Let the Hurricane Roar by Rose Wilder Lane is the story of a young couple, Charles and Caroline, as they struggle to survive their first year on the prairie. Very young and in love, they face whatever hardships come their way with determination, confidence in themselves and each other, and pride. Together they experience leaving their birth families (forever?), the birth of their first child, the making of their first home in a soddy, planning and dreaming about their future home together, a devastating loss when a horde of grasshoppers consumes their wheat crop, and finally, a period of separation when Charles must return east to look for work while Caroline remains behind to hold their claim. The thought running through my mind while reading this was that there is no way I could stand up to all the challenges that Caroline, a couple of decades younger than I, faced. No way. I’d collapse under the stress the first
week day, I’m afraid. I’m really not sure what made the pioneers so strong, other than necessity. Well, that, and life was just harder all the way around then. Still, though, some of them did break under the strain; reading Giants in the Earth disabused me of the notion that every pioneer survived their ordeals with aplomb. (You can read my thoughts about Giants in the Earth here. This was one of my first reviews on my blog, and I like to think I’ve improved since then. 🙂 )
The second and more powerful thing that impressed me about Let the Hurricane Roar is what a powerful picture of married love it presents. This is a true romance, one that I would hand over without hesitation to anyone who even remotely enjoys the genre. (For the record, romance ranks somewhere above horror stories and supernatural thrillers but below almost everything else in my list of favorites, but I really do like this one.) The thing that turns me off to romance–the sappiness–is almost entirely absent in this story, in my opinion. In fact, Lane writes with a very restrained hand; the tone is one of almost objective observation rather than involved emotion. While I can certainly appreciate how forlorn Caroline feels at time without Charles (and rightly so! I mean, this young woman is surviving on her own with a baby in a soddy in the middle of a blizzard!), I never felt like my emotions were being manipulated, and I appreciate that very much.
Although Lane‘s tone is subdued, this doesn’t detract from the overall style with which she describes the lives of the settlers. Here are a few snippets I particularly like:
On Sundays they did not work, and Charles played only hymns. It was splendid to see and hear him, roaring out his favorite to the wind that howled in the stovepipe. Then Caroline read to him. Charles was a slow reader, but he liked to listen while Caroline read aloud. She read the Bible, and she read Tennyson’s Poems. That winter she read the green-and-gilt book from cover to cover. It made their life even more rich and beautiful. (17)
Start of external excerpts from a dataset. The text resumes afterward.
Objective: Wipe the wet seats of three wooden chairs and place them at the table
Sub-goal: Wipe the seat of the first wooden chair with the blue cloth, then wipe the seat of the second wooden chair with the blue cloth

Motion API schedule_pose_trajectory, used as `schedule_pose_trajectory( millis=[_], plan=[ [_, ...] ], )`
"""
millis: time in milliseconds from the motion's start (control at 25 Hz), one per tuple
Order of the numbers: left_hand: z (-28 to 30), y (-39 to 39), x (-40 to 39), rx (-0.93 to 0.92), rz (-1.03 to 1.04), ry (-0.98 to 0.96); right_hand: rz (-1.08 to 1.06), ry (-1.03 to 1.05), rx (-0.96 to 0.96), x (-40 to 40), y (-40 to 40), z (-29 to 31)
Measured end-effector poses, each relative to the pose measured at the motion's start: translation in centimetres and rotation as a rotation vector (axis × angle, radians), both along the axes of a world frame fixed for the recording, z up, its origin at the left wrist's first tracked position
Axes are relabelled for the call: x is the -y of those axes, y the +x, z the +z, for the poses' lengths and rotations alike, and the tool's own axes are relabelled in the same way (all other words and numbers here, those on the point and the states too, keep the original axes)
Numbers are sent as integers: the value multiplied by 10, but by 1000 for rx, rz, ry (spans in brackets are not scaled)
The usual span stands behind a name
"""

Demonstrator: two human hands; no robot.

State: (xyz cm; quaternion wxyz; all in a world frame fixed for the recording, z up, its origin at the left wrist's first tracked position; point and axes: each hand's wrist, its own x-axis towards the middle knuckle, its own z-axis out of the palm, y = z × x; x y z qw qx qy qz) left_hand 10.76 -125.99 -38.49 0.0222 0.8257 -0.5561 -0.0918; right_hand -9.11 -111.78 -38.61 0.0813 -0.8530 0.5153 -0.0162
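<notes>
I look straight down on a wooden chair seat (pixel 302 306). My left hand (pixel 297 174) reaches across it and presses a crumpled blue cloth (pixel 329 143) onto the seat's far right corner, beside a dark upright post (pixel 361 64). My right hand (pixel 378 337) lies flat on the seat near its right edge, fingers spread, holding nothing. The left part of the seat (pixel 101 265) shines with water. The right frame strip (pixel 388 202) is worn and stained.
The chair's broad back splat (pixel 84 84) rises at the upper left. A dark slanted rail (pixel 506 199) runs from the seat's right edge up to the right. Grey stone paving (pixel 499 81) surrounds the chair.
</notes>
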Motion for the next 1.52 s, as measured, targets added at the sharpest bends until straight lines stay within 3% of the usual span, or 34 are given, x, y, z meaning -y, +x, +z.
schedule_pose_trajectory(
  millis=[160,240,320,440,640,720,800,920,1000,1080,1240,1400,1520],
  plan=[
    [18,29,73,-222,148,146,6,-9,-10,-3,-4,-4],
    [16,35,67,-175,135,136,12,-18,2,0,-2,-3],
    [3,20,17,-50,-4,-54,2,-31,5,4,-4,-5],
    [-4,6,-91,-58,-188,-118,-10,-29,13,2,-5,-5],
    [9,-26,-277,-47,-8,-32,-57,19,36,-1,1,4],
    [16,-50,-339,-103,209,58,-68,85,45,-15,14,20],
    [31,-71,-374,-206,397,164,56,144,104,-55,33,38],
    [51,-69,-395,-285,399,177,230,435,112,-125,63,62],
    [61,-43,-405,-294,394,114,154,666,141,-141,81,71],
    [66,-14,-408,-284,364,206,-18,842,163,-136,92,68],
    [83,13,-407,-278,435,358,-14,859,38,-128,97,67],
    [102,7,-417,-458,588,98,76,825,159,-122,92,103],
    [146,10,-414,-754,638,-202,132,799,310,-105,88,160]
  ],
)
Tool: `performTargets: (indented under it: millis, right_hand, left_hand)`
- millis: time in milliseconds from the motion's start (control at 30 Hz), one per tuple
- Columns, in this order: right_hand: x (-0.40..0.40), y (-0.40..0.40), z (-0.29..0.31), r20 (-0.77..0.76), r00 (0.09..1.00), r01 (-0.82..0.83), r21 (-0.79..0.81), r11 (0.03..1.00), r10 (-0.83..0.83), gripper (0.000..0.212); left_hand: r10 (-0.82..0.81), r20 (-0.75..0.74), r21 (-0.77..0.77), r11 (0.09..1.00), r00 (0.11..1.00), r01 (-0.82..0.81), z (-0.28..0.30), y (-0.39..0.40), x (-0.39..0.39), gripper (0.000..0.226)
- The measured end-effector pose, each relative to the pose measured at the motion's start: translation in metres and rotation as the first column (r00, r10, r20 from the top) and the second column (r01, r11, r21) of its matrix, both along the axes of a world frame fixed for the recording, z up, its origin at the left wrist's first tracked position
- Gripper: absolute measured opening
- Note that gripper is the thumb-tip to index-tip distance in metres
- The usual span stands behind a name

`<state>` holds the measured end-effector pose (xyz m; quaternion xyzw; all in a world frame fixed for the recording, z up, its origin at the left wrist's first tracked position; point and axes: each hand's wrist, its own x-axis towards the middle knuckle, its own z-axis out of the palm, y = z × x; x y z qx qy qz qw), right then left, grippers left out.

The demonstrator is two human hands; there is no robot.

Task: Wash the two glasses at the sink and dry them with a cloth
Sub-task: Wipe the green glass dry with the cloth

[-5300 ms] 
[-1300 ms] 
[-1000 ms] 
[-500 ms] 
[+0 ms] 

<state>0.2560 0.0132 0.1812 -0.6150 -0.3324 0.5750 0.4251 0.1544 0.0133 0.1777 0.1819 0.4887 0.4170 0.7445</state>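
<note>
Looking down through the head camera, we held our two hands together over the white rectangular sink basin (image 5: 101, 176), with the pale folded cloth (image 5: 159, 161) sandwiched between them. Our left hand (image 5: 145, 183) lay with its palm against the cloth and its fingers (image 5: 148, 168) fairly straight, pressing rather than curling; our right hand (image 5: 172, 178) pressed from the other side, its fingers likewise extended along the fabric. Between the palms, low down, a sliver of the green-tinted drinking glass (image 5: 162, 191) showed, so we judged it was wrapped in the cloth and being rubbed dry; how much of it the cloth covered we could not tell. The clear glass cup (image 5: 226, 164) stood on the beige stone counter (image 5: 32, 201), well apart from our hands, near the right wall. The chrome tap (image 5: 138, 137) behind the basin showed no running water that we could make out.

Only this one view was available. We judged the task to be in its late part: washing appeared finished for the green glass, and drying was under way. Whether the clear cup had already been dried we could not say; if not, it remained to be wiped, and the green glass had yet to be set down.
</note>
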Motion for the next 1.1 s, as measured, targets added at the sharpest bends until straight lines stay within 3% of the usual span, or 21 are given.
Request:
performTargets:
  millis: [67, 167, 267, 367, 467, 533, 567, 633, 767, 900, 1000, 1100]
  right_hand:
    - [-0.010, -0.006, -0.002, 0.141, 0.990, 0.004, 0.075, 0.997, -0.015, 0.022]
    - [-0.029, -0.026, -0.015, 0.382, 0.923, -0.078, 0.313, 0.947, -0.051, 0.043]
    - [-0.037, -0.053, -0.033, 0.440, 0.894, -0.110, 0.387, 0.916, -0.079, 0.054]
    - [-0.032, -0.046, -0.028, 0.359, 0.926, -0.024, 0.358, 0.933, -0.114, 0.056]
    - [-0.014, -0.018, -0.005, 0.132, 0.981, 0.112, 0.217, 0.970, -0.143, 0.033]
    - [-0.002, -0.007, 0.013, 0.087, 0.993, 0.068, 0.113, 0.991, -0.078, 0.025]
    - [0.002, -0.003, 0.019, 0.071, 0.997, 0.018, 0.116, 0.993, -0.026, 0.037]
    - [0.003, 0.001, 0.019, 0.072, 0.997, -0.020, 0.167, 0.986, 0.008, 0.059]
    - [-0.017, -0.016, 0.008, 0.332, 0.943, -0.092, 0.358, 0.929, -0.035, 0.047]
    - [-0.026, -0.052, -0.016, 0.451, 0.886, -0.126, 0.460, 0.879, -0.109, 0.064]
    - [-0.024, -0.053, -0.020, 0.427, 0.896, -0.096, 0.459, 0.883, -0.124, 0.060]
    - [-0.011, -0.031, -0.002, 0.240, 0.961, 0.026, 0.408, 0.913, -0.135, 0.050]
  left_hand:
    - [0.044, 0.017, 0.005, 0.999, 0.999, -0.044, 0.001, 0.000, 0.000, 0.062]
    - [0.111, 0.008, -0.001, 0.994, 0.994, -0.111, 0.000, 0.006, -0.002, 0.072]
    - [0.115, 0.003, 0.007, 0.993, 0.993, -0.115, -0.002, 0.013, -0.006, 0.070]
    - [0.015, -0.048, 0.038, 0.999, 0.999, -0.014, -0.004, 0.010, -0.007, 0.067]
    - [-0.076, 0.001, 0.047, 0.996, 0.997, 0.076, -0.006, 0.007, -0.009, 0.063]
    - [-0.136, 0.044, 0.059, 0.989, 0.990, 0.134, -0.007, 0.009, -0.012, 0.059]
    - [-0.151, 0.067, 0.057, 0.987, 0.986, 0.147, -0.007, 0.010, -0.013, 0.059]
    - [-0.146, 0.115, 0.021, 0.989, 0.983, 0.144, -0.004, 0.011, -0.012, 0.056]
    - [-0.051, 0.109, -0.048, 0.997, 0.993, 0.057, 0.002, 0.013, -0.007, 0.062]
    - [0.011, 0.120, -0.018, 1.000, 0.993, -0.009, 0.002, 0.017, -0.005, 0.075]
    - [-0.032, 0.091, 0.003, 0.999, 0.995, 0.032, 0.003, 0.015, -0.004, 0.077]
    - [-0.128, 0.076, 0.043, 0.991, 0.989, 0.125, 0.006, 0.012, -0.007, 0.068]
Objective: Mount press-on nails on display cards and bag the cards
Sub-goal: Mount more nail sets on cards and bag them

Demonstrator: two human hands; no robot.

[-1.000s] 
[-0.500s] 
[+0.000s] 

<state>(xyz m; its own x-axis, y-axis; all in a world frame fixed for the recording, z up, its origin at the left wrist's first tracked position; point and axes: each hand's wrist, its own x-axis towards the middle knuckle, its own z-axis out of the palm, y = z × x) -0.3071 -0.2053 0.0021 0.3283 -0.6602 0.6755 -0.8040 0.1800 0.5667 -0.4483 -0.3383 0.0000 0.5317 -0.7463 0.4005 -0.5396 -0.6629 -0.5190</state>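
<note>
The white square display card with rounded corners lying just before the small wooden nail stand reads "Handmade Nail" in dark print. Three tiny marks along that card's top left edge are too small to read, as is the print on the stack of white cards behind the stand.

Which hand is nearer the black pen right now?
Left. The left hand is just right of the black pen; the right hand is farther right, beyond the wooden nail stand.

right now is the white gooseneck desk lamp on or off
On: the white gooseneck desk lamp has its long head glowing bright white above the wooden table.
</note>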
Kneeling by the bunk, she squeezed [the baby’s] wriggling body between her raw hands, she rolled and tumbled him and buried her rough face in his softness, in the warm perfume of his baby body His fist tugged painfully at her hair and she laughed, teasing his nose with the loosened ends. She had begun to be almost as gay as Charles. She wondered, “Is Charles gay because he’s frightened, because he has to be brave?”
There was always the ache of incompleteness without him. The shapeless dread might at any moment stab her with a question. But day by day the baby and she survived, and in the dugout the howling winds, the cold and snow and dark could not touch them. Her gayety was a defiance. (131-32)
I haven’t read much about Rose Wilder Lane, though I am a little bit familiar with a bit of the controversy surrounding her ghost authorship/contribution/whatever to her mother’s Little House books. All I know after reading this story is that she is one author I enjoy and whose other books I’d like to read. I did notice when I went back and read Carrie’s review of Let the Hurricane Roar (which I scrupulously avoided at the time since I was planning to read it soon) that the protagonists in the story underwent a name change at some point; they are Molly and David in the edition Carrie read. If Wikipedia is to be trusted, the story was first published as a serial and then as the novel I read; later it was reissued as Young Pioneers with Molly and David instead of Caroline and Charles. It seems that Laura’s family’s story and the story Rose Wilder Lane wrote got all jumbled up somehow, but since I’m not reading this for pure historical accuracy, I’m okay with all that. It’s still an amazing and beautifully written story. My girls are avid Laura Ingalls Wilder fans, so when Lulu saw that I was reading this, she picked it up and wanted to read it herself. Although I am not ready to hand this off to my seven year old just yet because of the emotionally and relationally intimate nature of Charles and Caroline’s relationship (there’s nothing physically graphic here, but it really is a depiction of a good marriage), I won’t hesitate to give it to her in a few years. Highly Recommended. (My copy was published by Longmans, Green and Co. in 1933.)
I read this book for the Laura Ingalls Wilder Reading Challenge at Stray Thoughts. Although this book isn’t by Laura, my reading of it was definitely inspired by our fondness for her works.